[WORK TO COMPLETE] Please return the lines below verbatim, beginning at the one that has "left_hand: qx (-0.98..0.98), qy" and stopping after the one that has "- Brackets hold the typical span", and add no other lines.

Source records
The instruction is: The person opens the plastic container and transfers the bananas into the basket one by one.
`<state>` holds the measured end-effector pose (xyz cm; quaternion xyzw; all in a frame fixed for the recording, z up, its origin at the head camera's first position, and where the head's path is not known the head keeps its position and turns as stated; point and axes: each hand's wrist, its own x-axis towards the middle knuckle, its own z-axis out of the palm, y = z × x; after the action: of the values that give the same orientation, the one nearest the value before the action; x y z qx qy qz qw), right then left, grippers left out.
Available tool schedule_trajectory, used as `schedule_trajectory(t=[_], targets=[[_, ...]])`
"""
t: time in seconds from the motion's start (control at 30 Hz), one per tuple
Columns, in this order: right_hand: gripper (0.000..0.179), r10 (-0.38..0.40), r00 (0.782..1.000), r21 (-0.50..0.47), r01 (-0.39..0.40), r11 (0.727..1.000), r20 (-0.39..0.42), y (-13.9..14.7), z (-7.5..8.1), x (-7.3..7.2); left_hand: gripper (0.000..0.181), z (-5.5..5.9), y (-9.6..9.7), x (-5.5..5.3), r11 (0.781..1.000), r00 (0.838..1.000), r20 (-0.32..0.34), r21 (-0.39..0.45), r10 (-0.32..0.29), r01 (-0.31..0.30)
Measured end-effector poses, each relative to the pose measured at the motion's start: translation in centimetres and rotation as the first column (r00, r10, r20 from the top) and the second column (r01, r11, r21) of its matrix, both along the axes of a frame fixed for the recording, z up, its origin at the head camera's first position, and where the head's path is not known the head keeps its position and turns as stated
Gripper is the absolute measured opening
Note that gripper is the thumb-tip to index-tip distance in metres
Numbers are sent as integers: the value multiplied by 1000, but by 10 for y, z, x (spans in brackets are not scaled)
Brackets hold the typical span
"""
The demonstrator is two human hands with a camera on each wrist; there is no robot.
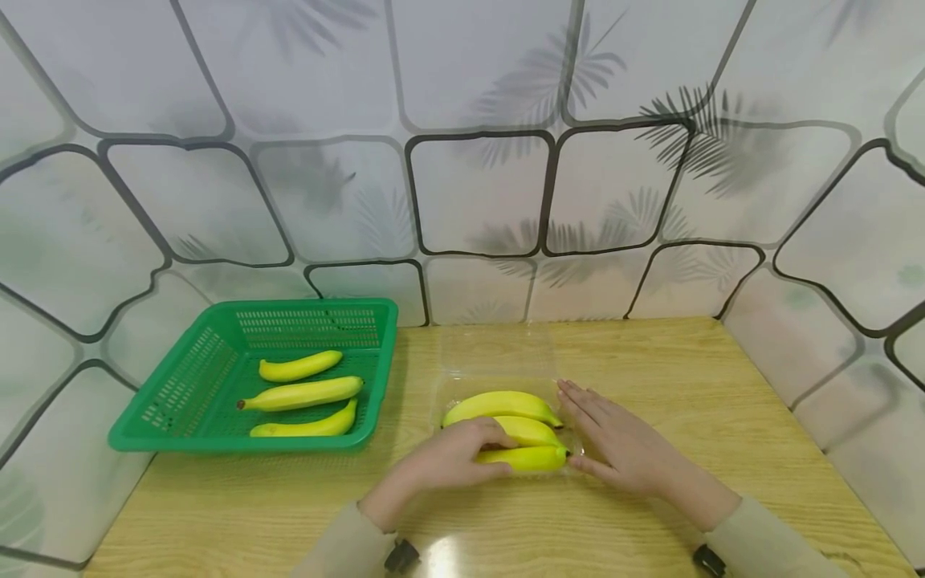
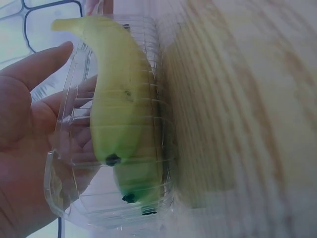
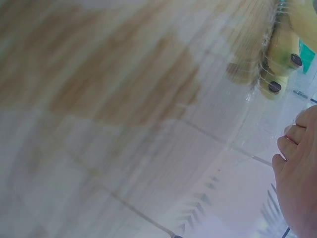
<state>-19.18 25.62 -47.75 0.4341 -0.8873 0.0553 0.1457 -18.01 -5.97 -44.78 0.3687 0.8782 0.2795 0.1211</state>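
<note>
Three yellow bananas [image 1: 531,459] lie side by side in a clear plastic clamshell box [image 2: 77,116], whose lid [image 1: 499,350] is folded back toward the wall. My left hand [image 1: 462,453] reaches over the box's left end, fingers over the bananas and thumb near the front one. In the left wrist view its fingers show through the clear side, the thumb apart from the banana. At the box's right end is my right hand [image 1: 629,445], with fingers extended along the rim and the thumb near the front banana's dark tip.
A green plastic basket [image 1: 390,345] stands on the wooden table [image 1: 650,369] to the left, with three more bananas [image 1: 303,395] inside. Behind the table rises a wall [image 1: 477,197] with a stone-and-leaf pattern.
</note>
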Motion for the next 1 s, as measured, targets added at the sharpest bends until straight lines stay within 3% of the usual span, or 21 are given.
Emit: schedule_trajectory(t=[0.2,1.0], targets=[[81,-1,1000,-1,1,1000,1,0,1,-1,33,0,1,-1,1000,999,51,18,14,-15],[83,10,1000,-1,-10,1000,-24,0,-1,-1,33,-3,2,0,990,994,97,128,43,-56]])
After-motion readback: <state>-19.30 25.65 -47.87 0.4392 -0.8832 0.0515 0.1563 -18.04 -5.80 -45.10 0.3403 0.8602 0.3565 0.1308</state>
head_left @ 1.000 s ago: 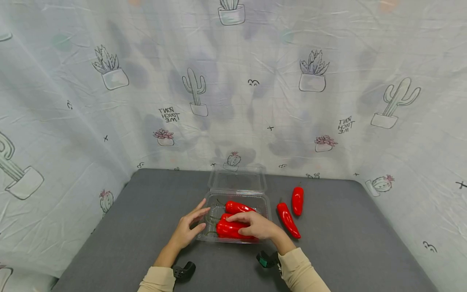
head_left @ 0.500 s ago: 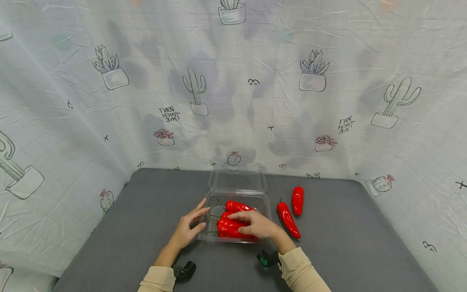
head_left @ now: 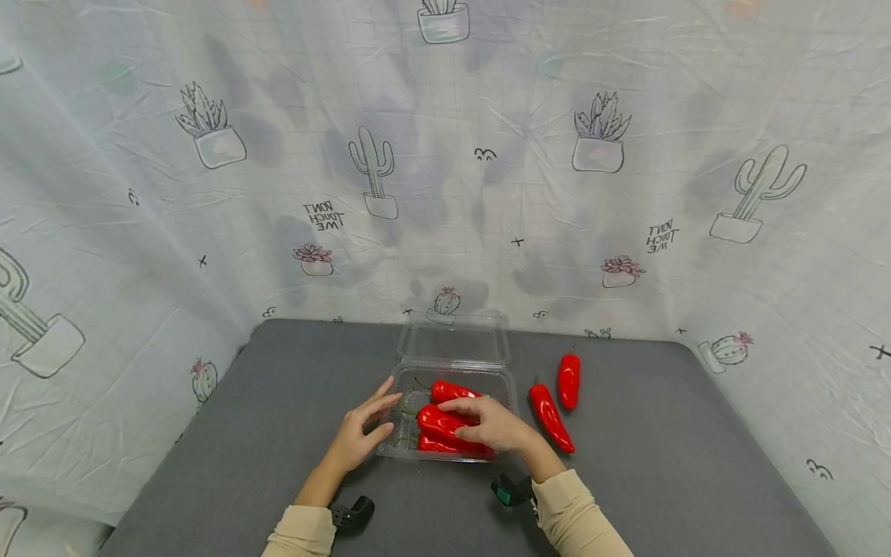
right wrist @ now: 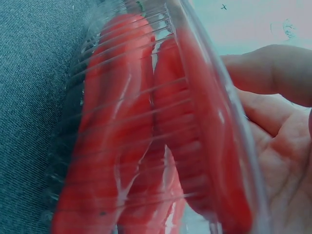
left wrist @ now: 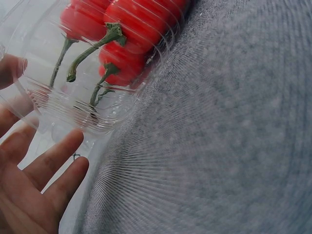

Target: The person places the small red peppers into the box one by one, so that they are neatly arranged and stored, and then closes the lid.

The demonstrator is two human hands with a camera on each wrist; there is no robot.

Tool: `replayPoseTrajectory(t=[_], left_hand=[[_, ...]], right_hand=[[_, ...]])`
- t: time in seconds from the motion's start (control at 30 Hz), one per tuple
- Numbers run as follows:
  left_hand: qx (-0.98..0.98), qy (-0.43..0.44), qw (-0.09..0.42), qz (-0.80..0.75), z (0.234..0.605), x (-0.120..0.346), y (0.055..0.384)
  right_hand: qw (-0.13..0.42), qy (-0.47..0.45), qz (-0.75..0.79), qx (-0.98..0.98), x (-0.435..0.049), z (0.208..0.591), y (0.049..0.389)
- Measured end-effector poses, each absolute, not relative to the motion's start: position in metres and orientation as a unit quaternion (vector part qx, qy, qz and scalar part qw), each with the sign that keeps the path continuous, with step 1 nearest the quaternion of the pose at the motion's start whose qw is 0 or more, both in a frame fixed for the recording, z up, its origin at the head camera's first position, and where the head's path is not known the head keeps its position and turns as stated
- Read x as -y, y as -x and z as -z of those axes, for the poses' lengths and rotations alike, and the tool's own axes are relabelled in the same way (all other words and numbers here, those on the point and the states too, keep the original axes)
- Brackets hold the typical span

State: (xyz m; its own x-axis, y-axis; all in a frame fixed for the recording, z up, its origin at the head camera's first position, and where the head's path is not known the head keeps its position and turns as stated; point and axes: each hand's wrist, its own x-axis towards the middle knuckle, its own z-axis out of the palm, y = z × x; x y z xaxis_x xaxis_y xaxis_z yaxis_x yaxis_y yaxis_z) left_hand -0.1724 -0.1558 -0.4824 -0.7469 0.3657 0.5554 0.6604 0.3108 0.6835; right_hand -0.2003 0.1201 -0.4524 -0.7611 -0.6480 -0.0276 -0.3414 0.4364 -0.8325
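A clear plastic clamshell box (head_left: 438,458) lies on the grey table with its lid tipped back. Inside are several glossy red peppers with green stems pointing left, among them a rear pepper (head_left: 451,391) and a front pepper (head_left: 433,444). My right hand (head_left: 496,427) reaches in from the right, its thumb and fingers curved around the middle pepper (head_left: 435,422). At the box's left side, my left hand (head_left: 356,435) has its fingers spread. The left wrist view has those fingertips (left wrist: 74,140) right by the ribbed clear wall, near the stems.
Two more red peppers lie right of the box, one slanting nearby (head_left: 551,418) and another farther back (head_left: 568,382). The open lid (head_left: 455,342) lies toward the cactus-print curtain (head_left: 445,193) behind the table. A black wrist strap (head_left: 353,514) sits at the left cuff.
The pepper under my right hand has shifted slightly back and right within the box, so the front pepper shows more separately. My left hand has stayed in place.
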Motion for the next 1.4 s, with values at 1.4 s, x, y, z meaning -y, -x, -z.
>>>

[RESPONSE TO THIS EXERCISE]
  left_hand: qx (-0.98..0.98), qy (-0.43..0.44), qw (-0.09..0.42), qz (-0.80..0.75), z (0.234..0.605), x (-0.120..0.346), y (0.055..0.384)
  right_hand: qw (-0.13..0.42), qy (-0.47..0.45), qz (-0.75..0.79), qx (-0.98..0.98), x (-0.435..0.049), z (0.208..0.591), y (0.049..0.389)
- Measured end-effector poses, each absolute, not relative to the motion's start: position in metres and orientation as a unit quaternion (vector part qx, qy, qz and scalar part qw), each with the sign that keeps the path continuous, with step 1 nearest the quaternion of the pose at the motion's start whose qw is 0 or more, both in a frame fixed for the recording, z up, its origin at the head camera's first position, and where the head's path is not known the head keeps its position and turns as stated
- Read x as -y, y as -x and z as -z of those axes, for the poses' lengths and rotations alike, and the tool's own axes are relabelled in the same way (all other words and numbers here, those on the point and the states too, keep the original axes)
- Brackets hold the typical span

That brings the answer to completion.